Sunday, February 21, 2010

BUFFER DAYS AND SOFT LANDINGS

It feels like such a soft landing! Here I am after a brief less than ninety-minute flight from Rangoon, sitting in comfort and airy privacy in Chiang Mai. Whew!

Many thanks to people who posted comments this last month. I could not get any access to blogspot during my three weeks in Burma, so couldn't post anything. The comments are now up. Thank-you for your patience, all.

Of course while I was away there was a lot of time, on bus rides or train rides or just generally in the course of unstructured days, to think about all the things I might write about here... But I kept coming back to an idea that Dom, my lovely older kid (now a man of twenty-two, so kid is not exactly the word) came up with and talked about in December. It's a concept he calls "buffer days" and for him, and for his brother, both students with heavy work loads, it's about allowing ahead of time for days when you can or will get nothing done.

If you don't allow for buffer days, as a student, say, then you are always in the position of getting less done than you intended: "I wasted Saturday"; or "I planned to read ten chapters but couldn't concentrate so I'm four chapters behind"... etc. You get the picture, I'm sure, since we've all been there, haven't we? If instead you assume that there will be days when you cannot work or cannot make yourself work, then you save yourself from that terrible feeling of always coming up short. I guess, put another way, you make your ambitions more realistic and achievable.

But the concept of buffer days is more powerful than that, I think. It's about generally giving ourselves permission to daydream or change plans or be less than strictly "productive." And surely it's in those in-between spaces that we rest and have creative dreams and new ideas. As parents we need to give our kids the confidence that time out and time off is good, wonderful in fact. And we need to take the advice seriously for ourselves too.

Of course as we age, life seems shorter, is in fact shorter in prospect, so perhaps the idea of "slacking off" or "wasting time" seems even more threatening because there's less time available. But if life is about enjoying what we have and where we are, then we need to give ourselves the buffer day or buffer time to raise our heads from our immediate tasks and laugh or play or talk to our neighbour, or daydream.

Don't we?

Just back from a place where most people have to work hard to maintain themselves, because infrastructure is not there (so water has to be hauled, or the generator turned on when the electricity cuts out, as it does so often, even in Rangoon), I am reminded of how easy life is when we have health, a relatively comfortable living situation, and are not deeply beset by money anxieties or worries about war or violence. It's a privileged situation.
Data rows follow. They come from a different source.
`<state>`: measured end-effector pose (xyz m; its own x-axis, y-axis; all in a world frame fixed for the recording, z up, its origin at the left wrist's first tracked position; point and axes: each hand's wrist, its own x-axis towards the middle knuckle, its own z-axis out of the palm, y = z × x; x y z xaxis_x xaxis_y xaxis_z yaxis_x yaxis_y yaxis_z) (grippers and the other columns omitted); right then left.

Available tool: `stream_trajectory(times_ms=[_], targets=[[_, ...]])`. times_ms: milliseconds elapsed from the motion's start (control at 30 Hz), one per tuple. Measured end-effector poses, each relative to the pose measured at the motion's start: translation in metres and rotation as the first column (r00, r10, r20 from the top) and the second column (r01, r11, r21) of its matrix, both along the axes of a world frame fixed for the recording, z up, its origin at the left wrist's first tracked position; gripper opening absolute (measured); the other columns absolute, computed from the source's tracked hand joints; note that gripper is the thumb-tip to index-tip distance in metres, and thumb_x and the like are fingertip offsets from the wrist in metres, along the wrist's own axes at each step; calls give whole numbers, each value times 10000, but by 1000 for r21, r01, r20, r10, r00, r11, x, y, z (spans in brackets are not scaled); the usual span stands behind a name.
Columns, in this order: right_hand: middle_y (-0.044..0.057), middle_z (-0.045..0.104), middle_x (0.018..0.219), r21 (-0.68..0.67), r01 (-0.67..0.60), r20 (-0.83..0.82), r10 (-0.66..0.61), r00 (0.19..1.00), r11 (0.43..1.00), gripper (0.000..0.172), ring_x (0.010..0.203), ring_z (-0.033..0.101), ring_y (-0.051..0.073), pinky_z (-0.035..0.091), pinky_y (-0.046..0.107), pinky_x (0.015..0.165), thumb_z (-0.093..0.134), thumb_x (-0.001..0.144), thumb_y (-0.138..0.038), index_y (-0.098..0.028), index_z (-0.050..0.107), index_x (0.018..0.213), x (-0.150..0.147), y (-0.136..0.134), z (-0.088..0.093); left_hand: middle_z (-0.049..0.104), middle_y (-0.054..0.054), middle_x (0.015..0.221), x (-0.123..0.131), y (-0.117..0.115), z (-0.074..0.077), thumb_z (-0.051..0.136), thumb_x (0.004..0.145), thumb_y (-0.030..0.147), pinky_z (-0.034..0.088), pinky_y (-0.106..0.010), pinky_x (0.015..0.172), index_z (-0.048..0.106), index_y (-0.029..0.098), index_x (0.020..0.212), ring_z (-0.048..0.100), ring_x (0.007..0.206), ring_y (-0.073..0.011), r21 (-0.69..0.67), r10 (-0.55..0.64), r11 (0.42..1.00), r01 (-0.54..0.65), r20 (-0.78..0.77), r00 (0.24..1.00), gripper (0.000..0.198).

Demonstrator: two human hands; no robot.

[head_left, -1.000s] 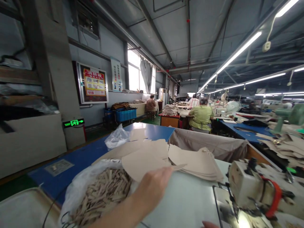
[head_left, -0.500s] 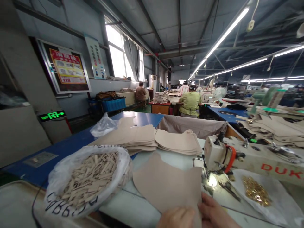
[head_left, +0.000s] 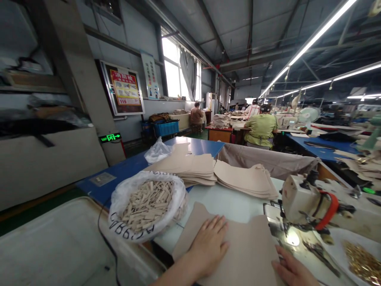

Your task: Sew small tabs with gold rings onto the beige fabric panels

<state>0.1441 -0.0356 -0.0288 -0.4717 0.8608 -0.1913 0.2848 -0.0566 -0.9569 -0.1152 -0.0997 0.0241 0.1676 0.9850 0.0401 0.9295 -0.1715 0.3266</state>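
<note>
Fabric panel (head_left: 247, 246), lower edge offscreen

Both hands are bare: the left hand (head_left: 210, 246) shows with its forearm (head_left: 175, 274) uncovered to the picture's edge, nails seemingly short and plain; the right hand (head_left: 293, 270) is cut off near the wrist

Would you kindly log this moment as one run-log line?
left hand: flat on beige fabric piece | right hand: on its right edge | sewing machine: beside
</note>
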Motion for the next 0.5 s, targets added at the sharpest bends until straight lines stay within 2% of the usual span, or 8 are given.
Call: stream_trajectory(times_ms=[133,233,300,367,400,433,500], targets=[[31,652,648,130,85,139,-103,985,988,659,606,634,237,499,298,598,440,737,-507,-122,429,1271,2,-6,-3,322,-70,1467,-3,15,-1,334,927,425,235,-450,1106,358,209,1382,255,1359,-223,4,-102,995,102,1,995,505],[-21,562,531,258,106,223,-166,961,960,692,524,590,221,457,278,527,397,770,-478,-106,344,1351,6,-6,-6,379,-85,1437,-3,20,0,401,905,383,279,-422,1090,404,192,1354,301,1340,-220,51,-113,992,113,3,994,488],[-29,540,527,354,68,255,-167,952,933,680,529,585,215,448,272,536,395,781,-463,-116,344,1364,9,-3,-6,453,-87,1389,-10,20,9,440,885,317,318,-404,1070,470,184,1302,366,1305,-214,144,-55,988,52,21,998,439],[-29,538,532,414,8,292,-141,946,910,653,532,588,213,453,270,551,405,788,-448,-133,367,1359,12,0,-7,558,-85,1289,-31,18,28,428,876,264,366,-390,1035,554,178,1208,469,1222,-208,284,87,953,-104,72,994,365],[-25,546,537,428,-19,310,-128,942,904,641,533,592,214,458,270,554,413,789,-442,-138,384,1353,13,2,-7,606,-84,1219,-47,16,41,405,881,255,393,-382,1010,587,174,1156,522,1160,-206,354,191,909,-221,118,974,340],[-17,564,549,436,-42,328,-115,938,899,628,543,602,218,466,272,564,420,790,-438,-140,405,1343,14,4,-7,647,-87,1137,-67,14,54,391,878,258,426,-375,972,615,167,1094,568,1086,-209,413,315,837,-358,172,933,324],[17,629,614,436,-74,354,-95,931,897,595,614,639,233,487,279,616,435,788,-427,-143,457,1311,13,6,-6,668,-92,1051,-111,10,80,388,864,266,459,-361,915,628,154,1025,605,1000,-222,469,568,628,-622,270,777,311]])
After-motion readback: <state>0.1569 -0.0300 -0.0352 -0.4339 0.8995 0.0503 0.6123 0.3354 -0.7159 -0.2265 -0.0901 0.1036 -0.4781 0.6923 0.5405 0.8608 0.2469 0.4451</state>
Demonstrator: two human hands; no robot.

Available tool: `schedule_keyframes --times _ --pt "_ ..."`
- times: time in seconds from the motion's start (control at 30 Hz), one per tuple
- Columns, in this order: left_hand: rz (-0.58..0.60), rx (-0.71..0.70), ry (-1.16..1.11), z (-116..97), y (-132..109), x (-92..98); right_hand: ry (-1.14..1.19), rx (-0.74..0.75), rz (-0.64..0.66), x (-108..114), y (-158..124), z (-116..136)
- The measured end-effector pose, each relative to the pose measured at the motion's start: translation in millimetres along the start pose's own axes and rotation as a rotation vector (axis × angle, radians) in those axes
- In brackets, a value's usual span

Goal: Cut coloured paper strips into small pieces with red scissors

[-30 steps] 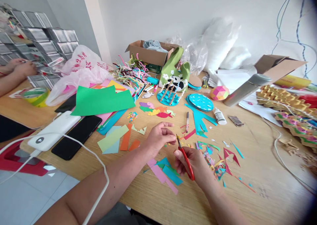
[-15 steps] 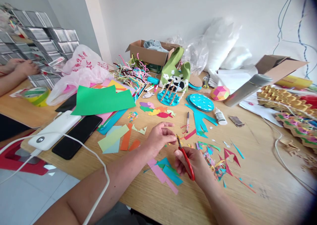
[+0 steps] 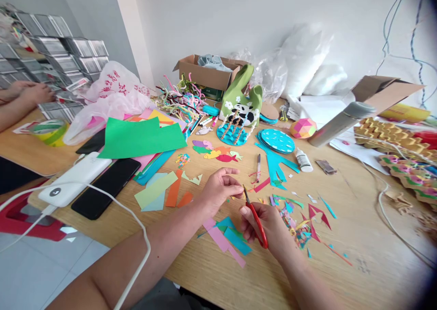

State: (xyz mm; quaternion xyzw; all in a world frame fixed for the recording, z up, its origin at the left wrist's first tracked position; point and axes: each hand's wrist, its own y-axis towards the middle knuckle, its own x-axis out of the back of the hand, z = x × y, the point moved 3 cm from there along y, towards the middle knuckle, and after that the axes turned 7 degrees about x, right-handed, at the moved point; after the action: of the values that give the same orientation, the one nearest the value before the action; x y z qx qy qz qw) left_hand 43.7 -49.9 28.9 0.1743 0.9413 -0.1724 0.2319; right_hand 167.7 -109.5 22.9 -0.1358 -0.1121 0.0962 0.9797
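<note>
In my right hand (image 3: 266,226) is a pair of red-handled scissors (image 3: 258,223), blades pointing up and away toward my left fingertips. My left hand (image 3: 221,187) is pinched at the scissor tips; whatever sits between thumb and finger is too small to make out. Under and beside the hands lie pink paper strips (image 3: 218,238) and blue strips (image 3: 238,241). Right of my right hand is a heap of colourful paper scraps (image 3: 300,230), with a dark red cut-out scrap (image 3: 319,216) nearby. Several paper fish (image 3: 227,158) lie beyond my left hand.
Green paper sheets (image 3: 143,137), a black phone (image 3: 105,189) and a white power bank (image 3: 75,179) with a cable lie left. Blue discs (image 3: 277,140), a glue bottle (image 3: 303,160) and a grey flask (image 3: 341,124) stand right. Another person's hands (image 3: 34,94) are at far left.
Almost nothing differs. Both hands and the scissors stay in nearly the same place, with the blade tips still at my left fingertips.
</note>
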Motion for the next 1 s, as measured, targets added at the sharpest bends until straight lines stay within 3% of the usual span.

I guess, in talking about buffer days, I'm suggesting that we take more opportunity to enjoy the moment, or pause to talk to a friend or a stranger, rather than perpetually hurrying to get the next thing done.

Talking of taking things slowly, I spent time pottering around on a bicycle in Mandalay. I don't know why I forget, in between times, how pleasurable it is to ride around, in a new place or a familiar one, looking at things. Ivan Illich thought the bicycle was the perfect mode of transport, slow enough that we can see and be attentive to the world as we pass by, yet much easier than walking. I can't disagree. It was a real treat to explore small back roads and lanes (all in a grid pattern, but otherwise unregimented and varied) and come upon little markets or morning vendors or monks making their rounds or...

The street food and food generally in Burma is so interesting and varied that I'm all fired up to start trying to figure out recipes. I promise to post the odd descriptive recipe, once I feel I'm getting somewhere. They range from salads that are in the Southeast Asian idiom, but a distinctively Burmese take, to south Asian dishes like dosa and samosa and dals of all kinds, to inventive sweets, to wonderful simple deep-fried snacks that give texture at every time of day.
Oh, and then there are all the noodle dishes, and the "curries", and, and... It's a rich food culture that I feel I'm only starting to get a small idea of.
Yes, you're right, I'm looking forward already to getting back to Burma... not sure when, but soon, I hope.

Happy Year of the Tiger everyone!

1 comment:

oreneta said...

The wisdom of our children.

Glad your time in Burma was wonderful.